Nous revenons de Wiesbaden, où l'on a passé quelques jours après le gentil Schlangenbad et où il y avait une société russe très agréable. Beaucoup des vieux amis et de nouvelles connaissances. Comtesse Loris Mélikoff est là en attendant son mari qui joue au soldat en Asie.
Mon grand-père a retrouvé son antique ami le prince Repnine et ne voulait plus partir; bref, c'était charmant, charmant, mais hélas, monsieur, trop de femmes!
Nous sommes ici, en attendant une décision quelconque. Ma gorge est à peu près guérie, mais on m'ordonne les climats chauds. Je ne sais ce que nous ferons et je me déteste. C'est un sentiment extrêmement désagréable, on est comme la femme trop maigre au bain de mer: elle a beau courir, ses jambes la suivent.

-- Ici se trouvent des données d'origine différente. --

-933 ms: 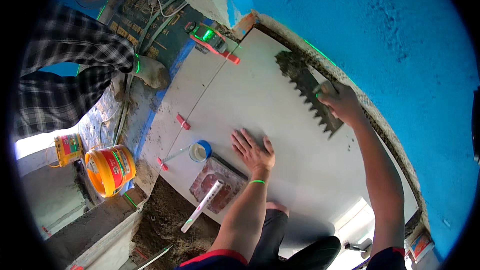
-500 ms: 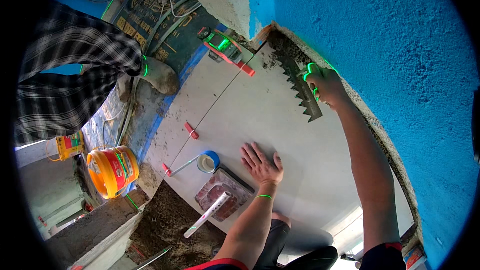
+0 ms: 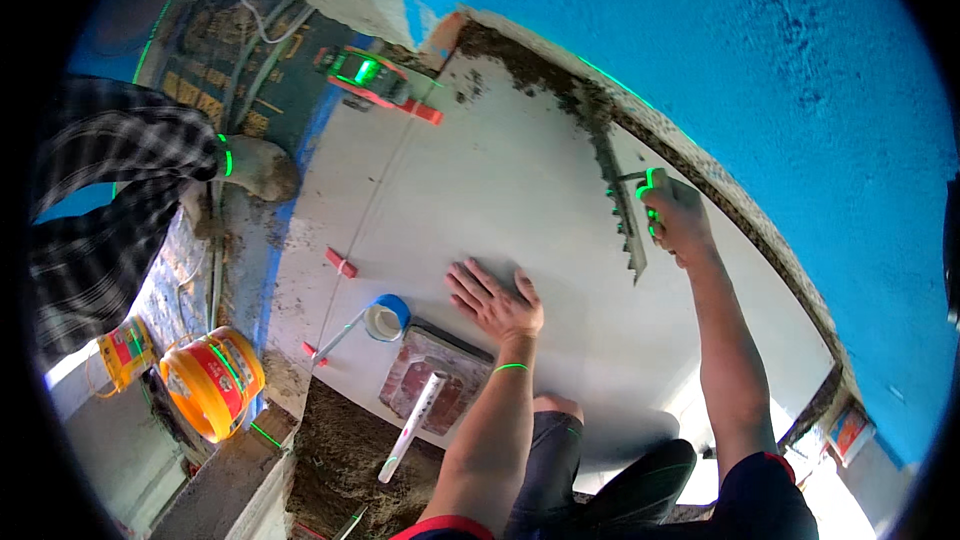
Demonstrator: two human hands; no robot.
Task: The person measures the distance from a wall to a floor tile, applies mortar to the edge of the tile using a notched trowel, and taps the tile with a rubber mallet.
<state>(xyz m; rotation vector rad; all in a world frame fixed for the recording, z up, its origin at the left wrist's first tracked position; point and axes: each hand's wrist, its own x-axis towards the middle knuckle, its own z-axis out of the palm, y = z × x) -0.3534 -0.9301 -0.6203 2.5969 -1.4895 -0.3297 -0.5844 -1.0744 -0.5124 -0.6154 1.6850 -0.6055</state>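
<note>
Both hands are out over the large pale tile (image 3: 480, 190): the left hand (image 3: 500, 308) is spread flat, palm down on it, fingers slightly apart, and the right hand (image 3: 680, 215) is wrapped round the handle of a notched trowel (image 3: 611, 175). Close by the left forearm, a white perforated tube (image 3: 412, 430) runs from a reddish rectangular block (image 3: 415, 365) out past the tile's near edge, over the brown mortar bed (image 3: 345, 440). Just beyond the block sits a blue tape roll (image 3: 398, 312), its strip drawn toward the red wedges (image 3: 340, 262) along the left-hand joint. A broad run of tile gives room between the left hand and the trowel. Its blade is tilted, teeth facing left; I can't tell whether it touches the tile. Dark mortar (image 3: 535, 70) lines the far edge, tight against the blue wall (image 3: 720, 60), which curves round close to the right hand. A laser level (image 3: 365, 75) stands at the far left corner; past the joint are yellow buckets (image 3: 215, 380) and a co-worker's plaid trousers (image 3: 130, 135).
</note>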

J'ai à vous proposer une excursion bien autrement agréable que ce misérable Sorrento. Et je vous prie de croire que c'est sérieux. Il s'agirait d'aller de Nice à Rome à pied, s'arrêtant dans toutes les villes intéressantes. On peut y arriver en vingt-huit jours, presque sans fatigue. Mes supérieurs iront en voiture, moi à pied, nous serons toute une société. J'attends des lettres d'Angleterre. Que dites-vous de cela? Êtes-vous amateur de ces sortes de choses? Dans tous les cas nous nous verrons en Italie et je compte bien sur votre coup d'épaule qui sera rudement donné à en juger par les tours de force de Naples; aussi rien qu'à l'idée de vous empoigner et de vous mettre aux pieds de maman, je pousse des cris.
Enfin, je ferai mon possible, l'amitié oblige.
Bien des choses de nous tous.
À Mademoiselle Colignon. Dimanche, 14 octobre 1877.
Ah! chère amie, comment peut-on ne pas adorer Verdi. Je ne connais rien de plus remarquable que son _Aïda_. Chaque accord et chaque phrase parle. Je crois vraiment que l'on comprendrait et la signification de la pièce et dans quel pays cela se passe, et tout enfin, sans voir la scène et sans entendre les paroles. C'est dans ce sens-là que je place _Aïda_ plus haut que toutes les musiques du monde. Et aussi quel charme, quelle force, quel sentiment exquis!
Vous savez, je n'en parle pas au point de vue savant, je ne saurais pas et ce serait dommage. On est plus... on jouit plus, ne sachant pas comment c'est fait.
Ne devant rien faire de sérieux en musique, je n'en sais que ce qu'il faut pour une personne de goût qui ne veut pas composer.
C'est ce soir, en jouant des airs d'_Aïda_ sur ma mandoline, que je me suis mise à en raffoler. J'avais oublié la musique...
La musique dispose à la vie, à la gaieté, aux larmes, à l'amour, enfin, à tout ce qui agite, contente et tourmente, tandis que le dessin est un travail qui vous enlève de la terre et vous rend indifférent à tout, excepté à votre art.
On m'a promenée au Bois; il faisait très beau et l'air était si doux que je me croyais en Italie. Il faudra aviser pour le dimanche.